第46回日本集中治療医学会学術集会

Presentation information

一般演題(口演)

鎮痛・鎮静・せん妄 研究

[O1] 一般演題・口演1
鎮痛・鎮静・せん妄 研究01

Fri. Mar 1, 2019 10:35 AM - 11:25 AM 第6会場 (国立京都国際会館1F スワン)

座長:谷口 巧(金沢大学附属病院集中治療部)

[O1-1] 胸腔鏡下手術における硬膜外麻酔と超音波ガイド下椎弓後面・脊柱起立筋膜面ブロックの術後鎮痛効果

信國 桂子, 藤村 直幸, 八田 万里子, 吉野 淳 (雪の聖母会 聖マリア病院)

【はじめに】開胸手術は術後痛が強いため、十分な鎮痛をはかることが必要である。硬膜外鎮痛法(EPI)は鎮痛効果に優れており、心血管系・呼吸器系の術後呼吸合併症を予防するため、禁忌症例を除いて一般的に選択されるが、重篤な神経系合併症のリスクが存在する。

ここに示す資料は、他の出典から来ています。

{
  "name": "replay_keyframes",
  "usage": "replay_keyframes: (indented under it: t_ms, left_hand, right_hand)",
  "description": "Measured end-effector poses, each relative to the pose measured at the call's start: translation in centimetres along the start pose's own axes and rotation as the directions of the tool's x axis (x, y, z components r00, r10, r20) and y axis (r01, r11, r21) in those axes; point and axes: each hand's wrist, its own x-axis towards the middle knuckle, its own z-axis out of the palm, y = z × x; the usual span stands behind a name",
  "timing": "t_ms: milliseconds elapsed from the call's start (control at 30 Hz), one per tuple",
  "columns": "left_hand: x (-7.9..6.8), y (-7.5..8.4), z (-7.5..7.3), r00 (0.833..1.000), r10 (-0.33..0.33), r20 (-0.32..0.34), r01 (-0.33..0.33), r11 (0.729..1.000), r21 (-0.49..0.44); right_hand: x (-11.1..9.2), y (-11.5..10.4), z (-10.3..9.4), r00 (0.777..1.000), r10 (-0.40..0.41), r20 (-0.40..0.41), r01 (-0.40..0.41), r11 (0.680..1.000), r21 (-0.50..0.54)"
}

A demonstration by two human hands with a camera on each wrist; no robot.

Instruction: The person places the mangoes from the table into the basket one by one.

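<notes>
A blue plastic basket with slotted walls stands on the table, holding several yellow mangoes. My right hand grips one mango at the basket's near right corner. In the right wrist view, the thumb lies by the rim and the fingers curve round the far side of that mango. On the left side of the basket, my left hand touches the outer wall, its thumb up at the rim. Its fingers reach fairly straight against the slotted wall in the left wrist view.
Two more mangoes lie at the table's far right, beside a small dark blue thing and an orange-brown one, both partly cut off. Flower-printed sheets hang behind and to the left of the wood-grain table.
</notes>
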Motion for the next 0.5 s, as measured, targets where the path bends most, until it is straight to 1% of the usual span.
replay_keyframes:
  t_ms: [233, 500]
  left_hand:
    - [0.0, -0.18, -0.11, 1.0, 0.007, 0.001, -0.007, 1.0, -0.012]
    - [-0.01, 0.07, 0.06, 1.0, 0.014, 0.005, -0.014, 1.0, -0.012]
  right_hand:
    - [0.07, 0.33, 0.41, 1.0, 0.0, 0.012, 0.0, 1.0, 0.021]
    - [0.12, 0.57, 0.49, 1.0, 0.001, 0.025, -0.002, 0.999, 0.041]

近年、EPIに比べ手技が容易であり重篤な合併症が少ない超音波ガイド下椎弓後面(RLB)・脊柱起立筋膜面ブロック(ESPB)による術後鎮痛の有効性に関する報告がされている。また、開胸手術に比べて、侵襲や術後痛が軽度な胸腔鏡下手術(VATS)も一般的になったが、VATSに対する至適鎮痛法は不明である。そこで今回、VATSにおけるEPI、超音波ガイド下RLB・ESPBの術後鎮痛効果に関して比較検討を行ったので報告する。【方法】当院でVATSを施行した患者31名を対象とした。対象を術後鎮痛方法により、EPI群8名、RLB群11名、ESPB群12名に分類し前向きに検討した。EPI群は、全身麻酔導入前に硬膜外麻酔を施行し、手術終了直前に0.375%ロピバカインを単回投与後に0.2%ロピバカイン4~5ml/hの持続投与を行った。RLB群およびESPB群は、手術終了直後、全身麻酔下にブロックを施行、0.75%ロピバカイン10mlとエピネフリン含有1%リドカイン10mlの混合液を単回投与後、0.2%ロピバカイン8~12ml/hの持続投与を行った。各群とも、術後飲水が可能となった時点でNSAIDsもしくはアセトアミノフェンの定期内服を併用した。安静時・体動時NRS、鎮痛薬の使用量、術後合併症の有無を手術室退出時から術後2日目まで記録し比較検討した。統計学的検討にはANOVAを用い、p値<0.05を有意差ありとした。【結果】患者背景、術前NRS、術中麻薬使用量、術後合併症、術後鎮痛薬使用量に3群間に有意差は認めなかった。術後の安静時・体動時NRSは3群間に有意差は認めなかった。【まとめ】VATSにおいて、超音波ガイド下RLB・ESPBはEPIと同等の術後鎮痛効果を得られる可能性がある。